Understanding that they would have to find a place to live in the U.S., they decided to ask Timothy Meaher to provide a form of reparations. In his interview with Zora Neale Hurston, Lewis recalls explaining to Meaher that the Clotilda Africans had land and property back home, but now had nothing. Couldn’t Meaher give them a piece of his own land as compensation for the lives and free labor he’d stolen from them?
According to Lewis, Meaher responded: “‘Fool do you think I goin’ give you property on top of property? I tookee good keer my slaves and derefo’ I doan owe dem nothin.’”
Rebuffed by Meaher, the group resolved to work hard and save money in order to buy some land from him, which they did (Lewis noted dryly to Hurston that Meaher didn’t even “take off one five cent from de price for us.”) With this and other land they purchased, they built a community called African Town. Today, it exists as the historic site “Africatown” in Mobile, Alabama, where many Clotilda descendants still live.
“They decided that if you won’t send us home, we’ll build Africa here in Alabama,” says Robert Battles, Sr., former executive director of the Historic Africatown Welcome Center. “In the midst of Jim Crow, segregation, and reconstruction, they built a free society controlled and run by Africans.”
“I think that what this particular story is about is really the unity of the people who were on the ship,” Diouf says. “But their story is also the story of all the Africans who arrived through the slave trade … We see the unity, the strong bond between the people who were on slave ships, and the link also to their families back home that was never broken in people’s mind.”

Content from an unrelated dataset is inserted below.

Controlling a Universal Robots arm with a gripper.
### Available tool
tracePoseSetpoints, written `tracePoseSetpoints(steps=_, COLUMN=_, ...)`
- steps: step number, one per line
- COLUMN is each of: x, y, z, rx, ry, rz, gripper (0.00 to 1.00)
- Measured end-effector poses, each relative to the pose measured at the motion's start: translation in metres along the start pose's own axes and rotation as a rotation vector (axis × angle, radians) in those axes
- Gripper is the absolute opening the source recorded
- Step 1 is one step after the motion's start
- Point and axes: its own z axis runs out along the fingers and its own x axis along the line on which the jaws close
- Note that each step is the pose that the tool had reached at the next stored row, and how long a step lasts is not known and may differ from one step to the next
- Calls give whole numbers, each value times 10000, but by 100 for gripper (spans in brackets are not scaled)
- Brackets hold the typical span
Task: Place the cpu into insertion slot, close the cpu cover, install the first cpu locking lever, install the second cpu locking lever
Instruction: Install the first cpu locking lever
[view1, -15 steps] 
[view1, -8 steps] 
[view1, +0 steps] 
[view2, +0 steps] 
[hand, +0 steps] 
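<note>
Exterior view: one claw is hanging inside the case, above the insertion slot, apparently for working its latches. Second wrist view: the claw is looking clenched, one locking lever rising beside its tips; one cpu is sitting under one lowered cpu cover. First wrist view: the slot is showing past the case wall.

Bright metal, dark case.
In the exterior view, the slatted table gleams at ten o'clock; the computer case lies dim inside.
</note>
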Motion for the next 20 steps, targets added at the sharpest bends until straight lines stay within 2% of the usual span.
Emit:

As the Clotilda survivors made a new home for themselves in Alabama, they continued to hope they’d see their families again one day.
“They were saying that they knew that their families in Africa had been looking for them,” Diouf says. “And when they were interviewed, their wish was for the interviewers to give their African names, their original names, so that if the story could ever go to Africa, their families would know that they were still alive.”
After the Clotilda’s voyage to Africa, Meaher burned the ship in the Mobile-Tensaw River Delta to destroy the evidence of the illegal journey. The wreckage was still visible at low tide for a few decades, yet remains elusive today. Recent speculation about the location of the ship has brought national attention to issues in Africatown, such as its lawsuit against an industrial plant for generating cancer-causing pollution. This spring, the community secured a grant to build a museum, and many researchers and organizations remain interested in searching for the Clotilda.
If found, the Clotilda would be the only ship from the U.S. slave trade ever recovered. But in particular, it would be important for the Africatown community. Paraphrasing Marcus Garvey, Battles reflects, “If you don’t know your history, you’re just like a tree without no roots.”